According to a researcher at the Solar System Geometry Survey (SSGEOS), they have compiled data on “atmospheric fluctuations that included parts of and near Pakistan.” He said it might be a precursor to a more intense tremor.
His remark rapidly went viral online, raising serious worries among the public. Thankfully, Pakistan didn’t feel any tremors, much less a strong one as he had predicted.
Hoogerbeets afterward contradicted himself in a different tweet. He claimed that whenever an earthquake is predicted, whispers that a “big earthquake” is about to happen on the surface.
The Dutchman continued by saying that such stories are untrue because there may be clues but no assurance that something will actually occur.
Often when we say that there is the possibility of a stronger earthquake, rumors appear that "there will be a big earthquake." These rumors are false! There can be indicators, yes. But there is no certainty that it will happen.
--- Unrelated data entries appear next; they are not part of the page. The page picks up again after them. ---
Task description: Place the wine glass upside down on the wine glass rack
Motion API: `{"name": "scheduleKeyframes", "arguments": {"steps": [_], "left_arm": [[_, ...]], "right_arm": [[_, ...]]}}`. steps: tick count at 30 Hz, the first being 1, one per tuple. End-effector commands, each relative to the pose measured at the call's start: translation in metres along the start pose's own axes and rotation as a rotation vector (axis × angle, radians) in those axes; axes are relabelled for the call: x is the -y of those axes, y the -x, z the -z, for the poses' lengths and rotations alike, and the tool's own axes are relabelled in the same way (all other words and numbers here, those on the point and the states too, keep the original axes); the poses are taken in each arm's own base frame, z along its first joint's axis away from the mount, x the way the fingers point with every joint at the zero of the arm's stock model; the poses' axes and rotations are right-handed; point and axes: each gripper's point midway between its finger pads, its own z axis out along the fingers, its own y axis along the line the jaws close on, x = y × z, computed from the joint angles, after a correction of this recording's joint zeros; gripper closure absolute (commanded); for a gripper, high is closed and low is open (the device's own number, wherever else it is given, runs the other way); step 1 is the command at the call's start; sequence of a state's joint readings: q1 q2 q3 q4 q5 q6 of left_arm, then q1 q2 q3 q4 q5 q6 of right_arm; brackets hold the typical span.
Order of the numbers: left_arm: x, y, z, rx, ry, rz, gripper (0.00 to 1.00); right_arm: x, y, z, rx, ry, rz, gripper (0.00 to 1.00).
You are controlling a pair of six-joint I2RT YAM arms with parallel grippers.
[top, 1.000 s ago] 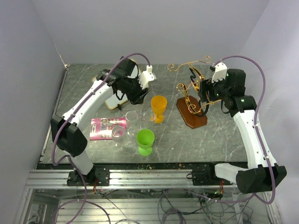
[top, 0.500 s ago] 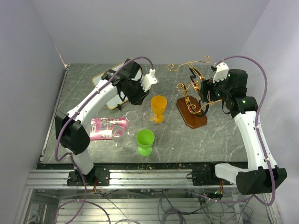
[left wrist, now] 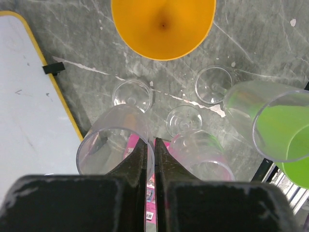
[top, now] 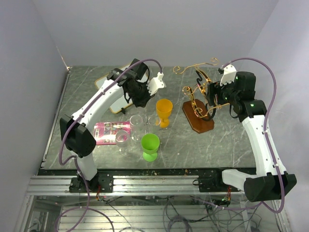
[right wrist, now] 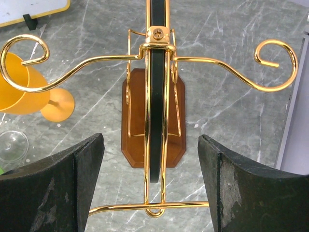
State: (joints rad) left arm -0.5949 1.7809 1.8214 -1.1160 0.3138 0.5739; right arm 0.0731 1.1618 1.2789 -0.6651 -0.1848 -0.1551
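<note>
Between the fingers of my left gripper stands the thin rim of a clear wine glass, upright on the table with its round foot below; the jaws are shut on that rim. From above, the glass is just in front of the left gripper. The wine glass rack, gold wire curls around a black centre on a reddish-brown wooden base, stands at the right. My right gripper is open wide and straddles the rack's centre, a gold crossbar running between its fingers.
Two more clear glasses crowd the held one. An orange goblet is beyond them and a green goblet nearer the front. A pink card lies left, and a yellow-edged whiteboard is behind.
My left gripper has closed from partly open to shut on the clear glass's rim, and the arm shifted slightly toward the back. The right arm has not moved.
</note>
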Motion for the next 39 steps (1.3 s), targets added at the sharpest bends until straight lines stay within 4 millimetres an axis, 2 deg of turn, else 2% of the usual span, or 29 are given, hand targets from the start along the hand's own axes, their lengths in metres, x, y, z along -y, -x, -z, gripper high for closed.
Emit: {"name": "scheduleKeyframes", "arguments": {"steps": [1,8,14,18,21,24,26,34,39], "left_arm": [[-0.005,0.020,0.028,0.035,0.055,-0.053,0.93],[-0.015,0.052,0.081,0.150,0.191,-0.049,0.93],[-0.028,0.080,0.146,0.314,0.396,-0.053,0.93],[-0.032,0.107,0.206,0.488,0.538,-0.046,0.93],[-0.037,0.129,0.246,0.612,0.633,-0.056,0.93],[-0.038,0.153,0.286,0.782,0.714,-0.071,0.93],[-0.030,0.169,0.303,0.889,0.706,-0.091,0.93],[0.001,0.209,0.319,1.080,0.467,-0.026,0.93],[0.016,0.218,0.304,1.105,0.318,0.007,0.93]], "right_arm": [[0.009,0.016,0.011,0.035,-0.043,0.019,0.22],[0.016,0.031,0.019,0.058,-0.072,0.065,0.22],[0.013,0.056,0.032,0.114,-0.047,0.118,0.22],[0.010,0.097,0.048,0.223,-0.028,0.129,0.21],[0.000,0.130,0.056,0.318,0.033,0.134,0.17],[-0.014,0.160,0.054,0.403,0.125,0.105,0.16],[-0.025,0.175,0.052,0.448,0.201,0.078,0.17],[-0.066,0.205,0.035,0.547,0.505,-0.089,0.17],[-0.092,0.216,0.028,0.574,0.630,-0.141,0.20]]}}
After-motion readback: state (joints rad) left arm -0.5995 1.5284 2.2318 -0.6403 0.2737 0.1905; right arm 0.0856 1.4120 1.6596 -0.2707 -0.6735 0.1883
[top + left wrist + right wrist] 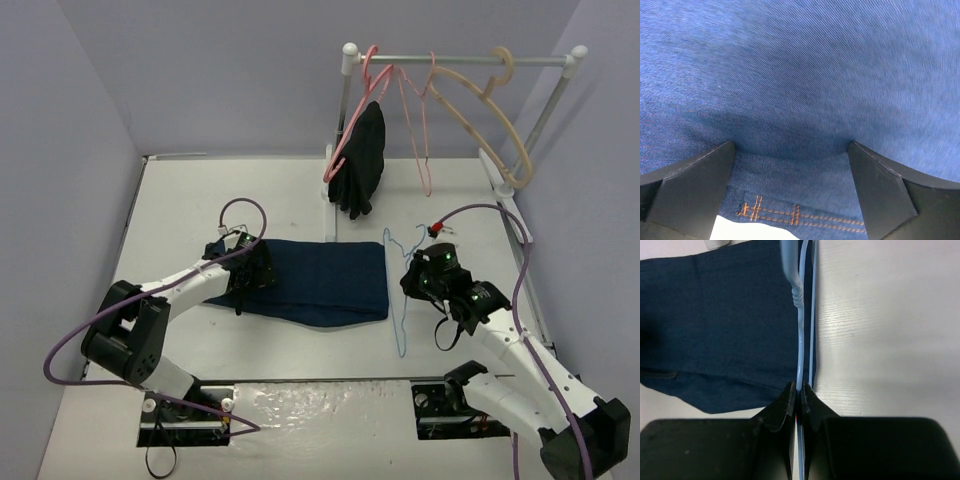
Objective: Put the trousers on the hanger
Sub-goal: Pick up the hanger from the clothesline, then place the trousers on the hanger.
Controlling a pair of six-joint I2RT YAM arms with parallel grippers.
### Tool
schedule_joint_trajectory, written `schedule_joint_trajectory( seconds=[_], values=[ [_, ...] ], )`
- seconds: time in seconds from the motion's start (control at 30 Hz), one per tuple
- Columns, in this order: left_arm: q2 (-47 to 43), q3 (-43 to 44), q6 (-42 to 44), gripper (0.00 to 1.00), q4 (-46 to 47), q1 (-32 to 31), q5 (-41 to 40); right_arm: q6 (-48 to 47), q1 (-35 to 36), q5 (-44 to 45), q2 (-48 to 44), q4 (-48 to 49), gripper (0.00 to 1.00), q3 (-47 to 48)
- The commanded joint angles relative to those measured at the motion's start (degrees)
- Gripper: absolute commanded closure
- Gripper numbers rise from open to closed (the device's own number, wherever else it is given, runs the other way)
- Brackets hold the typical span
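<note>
The dark navy trousers [315,282] lie folded flat on the table's middle. My left gripper [252,274] is down on their left end. In the left wrist view the left gripper [790,150] is open, its black fingers [695,185] set wide apart on the denim [800,75], with orange stitching between them. The light-blue hanger [399,330] lies just right of the trousers. My right gripper [410,284] is shut on its wire. In the right wrist view the right gripper [799,390] clamps the blue wire [800,340] beside the trousers' edge [715,325].
A white clothes rack [455,58] stands at the back right with pink hangers [415,130], a beige hanger [495,120] and a black garment [362,160]. Grey walls enclose the table [200,200] on three sides.
</note>
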Motion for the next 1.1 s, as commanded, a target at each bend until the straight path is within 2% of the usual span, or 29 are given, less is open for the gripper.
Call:
schedule_joint_trajectory(
  seconds=[0.0,0.13,0.27,0.37,0.47,0.7,0.87,1.07],
  values=[
    [-0.8,-4.0,-1.2,0.03,-4.6,6.3,-0.6,6.4,6.6,8.9,-0.2,5.6,1.0,-2.6],
    [-3.1,-3.0,0.7,0.03,-8.6,9.7,-3.3,8.0,11.6,11.2,2.0,8.8,1.0,-4.6],
    [-5.4,-0.8,2.6,0.03,-10.5,12.0,-2.0,9.1,15.3,12.8,4.2,11.9,1.0,-5.7],
    [-8.7,1.3,3.9,0.03,-7.2,6.9,0.9,9.9,16.0,13.1,4.7,13.7,1.0,-6.3],
    [-10.2,4.8,4.7,0.03,-5.5,-2.0,0.5,10.0,16.0,14.5,3.8,13.7,1.0,-7.0],
    [-3.3,17.5,2.1,0.08,-3.8,-17.4,-1.9,10.2,16.0,18.7,1.6,11.6,1.0,-7.1],
    [6.4,24.2,2.1,0.15,0.3,-23.7,-2.5,10.5,16.0,20.2,2.2,11.2,1.0,-7.3],
    [17.4,31.6,2.3,0.16,1.9,-27.2,-3.0,11.4,16.1,20.5,1.7,11.3,1.0,-8.8]
  ],
)
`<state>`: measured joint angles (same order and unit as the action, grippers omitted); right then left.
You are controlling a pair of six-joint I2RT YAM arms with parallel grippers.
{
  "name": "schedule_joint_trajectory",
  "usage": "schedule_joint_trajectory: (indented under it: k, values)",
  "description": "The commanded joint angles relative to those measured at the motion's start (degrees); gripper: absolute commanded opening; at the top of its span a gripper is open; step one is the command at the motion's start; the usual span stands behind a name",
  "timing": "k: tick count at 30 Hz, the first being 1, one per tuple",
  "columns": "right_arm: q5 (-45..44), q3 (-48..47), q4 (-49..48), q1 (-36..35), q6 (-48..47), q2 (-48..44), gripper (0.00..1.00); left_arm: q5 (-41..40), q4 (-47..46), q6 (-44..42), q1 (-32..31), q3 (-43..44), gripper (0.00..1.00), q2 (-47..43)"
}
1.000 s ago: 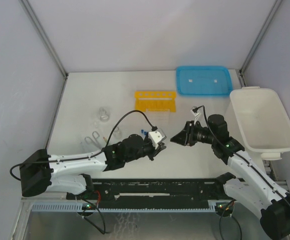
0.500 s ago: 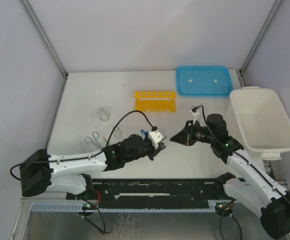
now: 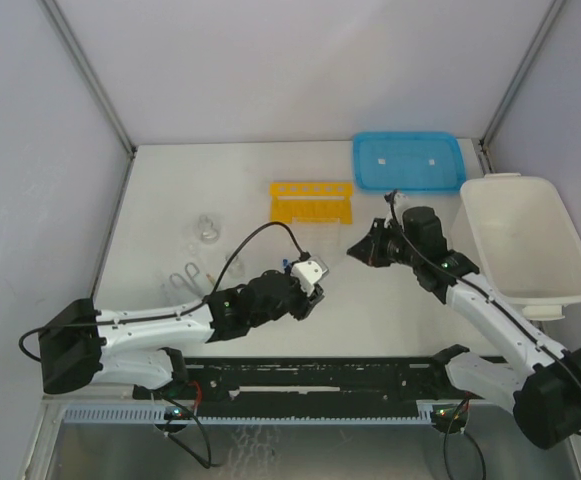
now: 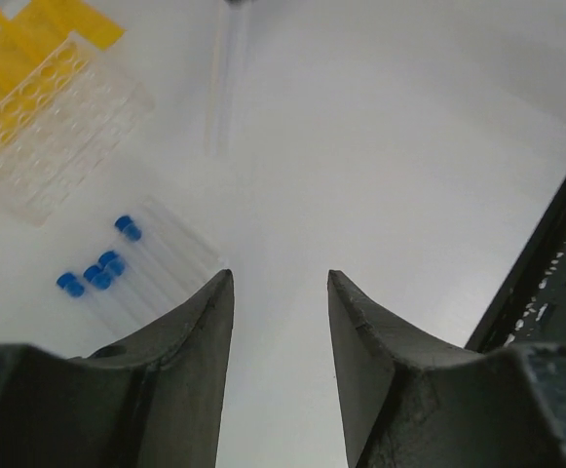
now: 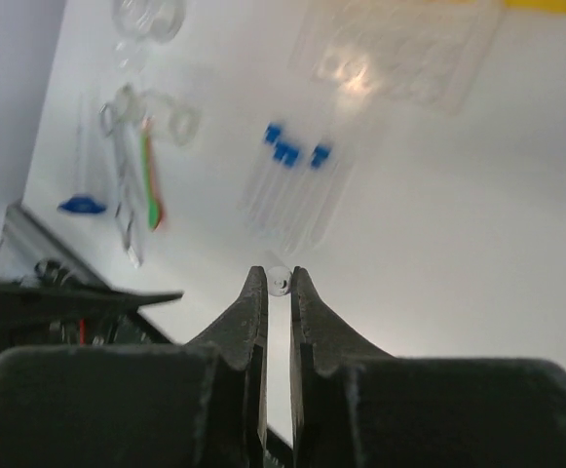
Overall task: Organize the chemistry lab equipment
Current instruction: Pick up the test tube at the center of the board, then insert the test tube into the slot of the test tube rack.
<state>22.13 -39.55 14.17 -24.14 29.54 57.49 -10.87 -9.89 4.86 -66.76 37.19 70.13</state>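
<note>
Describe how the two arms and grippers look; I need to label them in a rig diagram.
Both arms have white link shells with black joint housings and black base blocks. A thin black cable loops over the left arm. The left gripper has dark, tapering, curved fingers; the right gripper has dark, slim, pointed ones. Small green lights show on the arms.

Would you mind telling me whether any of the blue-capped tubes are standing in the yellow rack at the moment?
No, the blue-capped tubes lie flat on the table in the left wrist view, apart from the yellow rack.
</note>
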Motion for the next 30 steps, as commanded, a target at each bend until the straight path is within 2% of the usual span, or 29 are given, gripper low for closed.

— Frank Hoogerbeets (@hogrbe) October 2, 2023
Now the question is, why would anyone make such a bold statement since no one can be totally positive of an earthquake? Perhaps “media attention” is the best response to this query.
Due to his “accurate” forecast of the earthquake in Turkey, Hoogerbeets gained widespread attention. And right now, he appears to be relishing the attention from the media and has developed the habit of forecasting huge earthquakes all around the world.